Hillary misalnya, lanjut Burhanuddin, meniti karir politik yang panjang sebelum menjadi calon presiden. Ia lebih dulu menjadi ibu negara mendampingi suaminya, Bill Clinton. Kemudian di era Presiden Barack Obama, Hillary didapuk menjadi Menteri Luar Negeri.
"Indonesia agak mirip dengan Filipina. Kita tidak tahu banyak latar belakang para politisi sebelum masuk ke dunia politik," ucap Burhanuddin.
Burhanuddin mengatakan politik dinasti di Amerika diartikan sebagai political mentorship. Ia menyebut kondisi ini berbeda dengan yang terjadi di Indonesia yang lebih terkesan aji mumpung. Dari Pilkada Serentak 2016, 2018, dan 2019, kata Burhanuddin, ada 117 kepala daerah yang memiliki hubungan kekerabatan dengan pejabat lain.

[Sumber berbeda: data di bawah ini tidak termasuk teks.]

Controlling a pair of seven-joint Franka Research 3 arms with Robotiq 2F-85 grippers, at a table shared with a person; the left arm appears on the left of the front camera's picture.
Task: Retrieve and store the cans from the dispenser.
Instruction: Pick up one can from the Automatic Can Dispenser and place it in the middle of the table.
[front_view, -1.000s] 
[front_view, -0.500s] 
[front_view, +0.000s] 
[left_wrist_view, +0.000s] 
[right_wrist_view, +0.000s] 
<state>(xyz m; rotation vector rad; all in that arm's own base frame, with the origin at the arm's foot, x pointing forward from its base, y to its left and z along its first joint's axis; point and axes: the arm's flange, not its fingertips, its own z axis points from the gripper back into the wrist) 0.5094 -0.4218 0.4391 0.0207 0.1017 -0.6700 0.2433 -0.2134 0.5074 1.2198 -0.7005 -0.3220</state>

Bukan cuma itu, Burhanuddin mengatakan para politikus yang memiliki hubungan kekerabatan ini umumnya tersebar ke banyak partai. Contohnya, kata dia, ialah yang terjadi dalam politik dinasti di Banten, Sulawesi Selatan, dan Kalimantan. "Buat mereka loyalitas bukan kepada partai, tapi loyalitas kepada keluarga," ujarnya.